I am making a program to translate specific Japanese characters to their English spelling from an external text file using the replace()
function, but I am facing a strange error.
I made sure to encode all the characters in the text file and then put it to an variable and then start the replace process in bytes level on that variable, then after that it gets decoded again into strings and then gets written to a new text file.
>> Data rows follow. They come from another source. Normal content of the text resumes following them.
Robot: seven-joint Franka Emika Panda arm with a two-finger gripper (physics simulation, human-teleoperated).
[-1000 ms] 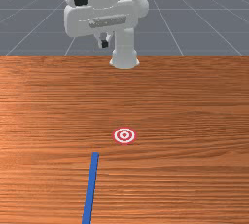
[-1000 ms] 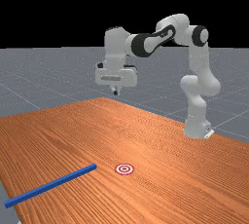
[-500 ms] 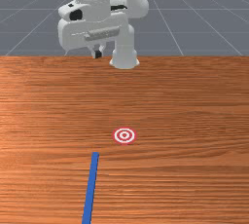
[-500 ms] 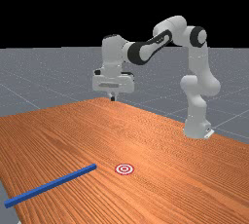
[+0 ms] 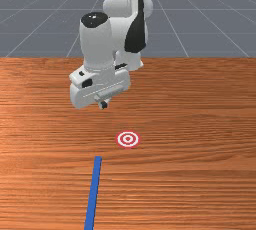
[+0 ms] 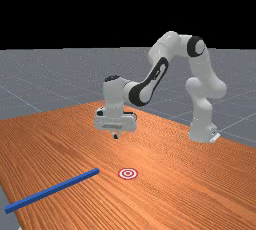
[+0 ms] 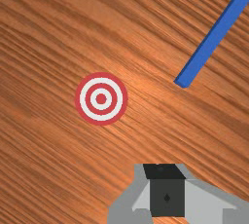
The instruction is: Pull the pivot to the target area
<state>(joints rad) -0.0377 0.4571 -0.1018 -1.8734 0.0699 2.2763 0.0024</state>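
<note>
In the front view my gripper (image 5: 103,105) hangs above the table, behind the near end of a long blue bar (image 5: 93,189) and to the left of the red-and-white ringed target (image 5: 128,139). The far view has the gripper (image 6: 116,136) in the air, with the bar (image 6: 52,190) lying flat and the target (image 6: 128,173) just right of its end. Beyond the fingertips of the gripper (image 7: 167,189) in the wrist view lie the target (image 7: 101,99) and the blue bar's end (image 7: 209,45), apart from each other. The fingers are together, with nothing between them.
The wooden table (image 5: 200,124) extends around the bar and target. In the far view the arm's base (image 6: 202,131) stands at the table's right, and the bar's outer end lies close to the table's left edge.
My hand has come down and forward from the arm's base toward the bar and target, turning a little. Bar and target have stayed where they were.
</note>
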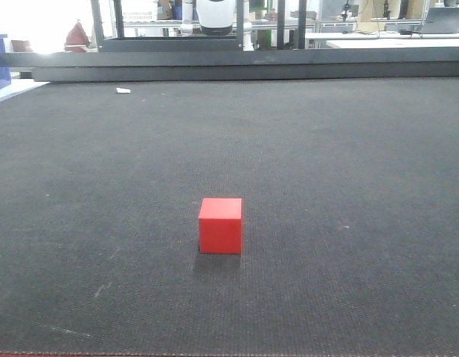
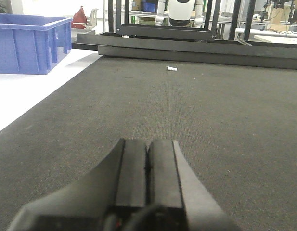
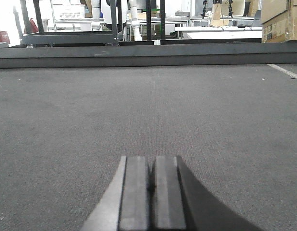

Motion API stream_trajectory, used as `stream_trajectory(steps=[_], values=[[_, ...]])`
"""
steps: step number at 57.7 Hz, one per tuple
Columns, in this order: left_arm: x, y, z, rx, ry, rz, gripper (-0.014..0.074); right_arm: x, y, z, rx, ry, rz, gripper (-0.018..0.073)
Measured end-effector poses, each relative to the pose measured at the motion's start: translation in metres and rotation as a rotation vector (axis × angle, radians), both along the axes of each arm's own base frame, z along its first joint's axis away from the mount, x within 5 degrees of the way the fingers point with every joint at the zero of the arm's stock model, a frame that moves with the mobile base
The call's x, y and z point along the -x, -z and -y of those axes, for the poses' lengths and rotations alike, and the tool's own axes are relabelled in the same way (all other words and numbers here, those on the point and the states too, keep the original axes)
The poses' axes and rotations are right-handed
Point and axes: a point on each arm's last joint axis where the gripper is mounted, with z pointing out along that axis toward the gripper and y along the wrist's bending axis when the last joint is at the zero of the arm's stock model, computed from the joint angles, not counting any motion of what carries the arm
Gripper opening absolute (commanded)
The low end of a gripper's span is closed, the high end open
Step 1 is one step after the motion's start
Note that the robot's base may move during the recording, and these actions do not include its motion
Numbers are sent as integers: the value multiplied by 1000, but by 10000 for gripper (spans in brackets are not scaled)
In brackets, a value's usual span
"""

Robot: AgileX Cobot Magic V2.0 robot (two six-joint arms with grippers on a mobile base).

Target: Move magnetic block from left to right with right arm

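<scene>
- The magnetic block [image 1: 220,225] sits flat on the dark, carpet-like counter [image 1: 363,149], well short of the black rail [image 1: 236,63] that runs across the far end. It's much closer to the near edge than to the rail.
- Nothing is touching the block. It stands alone with a small shadow at its base, and neither wrist camera shows it.
- The left gripper [image 2: 148,149] has its two black pads pressed together with only a thin seam between them. It's closed on nothing, hangs low over the counter and points toward the rail.
- The right gripper [image 3: 151,166] is the same: pads pinched together, nothing held, aimed at the rail across bare mat.
- A small white scrap [image 1: 123,91] lies on the counter just short of the rail.
- A blue bin [image 2: 28,43] stands off the mat on a white surface, near one end of the rail. It only really shows in the left wrist view.
- Beyond the rail there's a cardboard box [image 3: 283,19] plus blurry lab clutter I can't make out properly.
</scene>
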Motion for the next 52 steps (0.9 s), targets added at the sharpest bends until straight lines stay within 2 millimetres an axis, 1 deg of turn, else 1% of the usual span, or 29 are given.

path = input('Location: ').strip('"')
txt = ''
with open(path,'rb') as f:
txt = f.read()
def convert(jchar,echar):
ct = txt.replace(jchar.encode('utf-8'),echar.encode('utf-8'))
return ct
txt = convert('ぁ','a')
txt = convert('っ','su')
with open('Translated.txt','w') as tf:
tf.write(txt.decode('utf-8'))
input('Done.')
If the text file includes all the Japanese characters that are replaceable in the script everything goes perfectly, but if the text file contains an Japanese character that's not replaceable in the script i get this error:
UnicodeEncodeError: 'charmap' codec can't encode character '\u306e' in position 6: character maps to <undefined>
And by that, python seems to not be able to decode a Japanese character's bytes again after encoding it.
And the worst is that there are even some other non-Unicode characters that even if I made it replaceable on the python script, I still get the same error, which means that python cannot even encode it, but my main focus now is why python refuses to decode the bytes of a Japanese character although that python it self was able to encode it.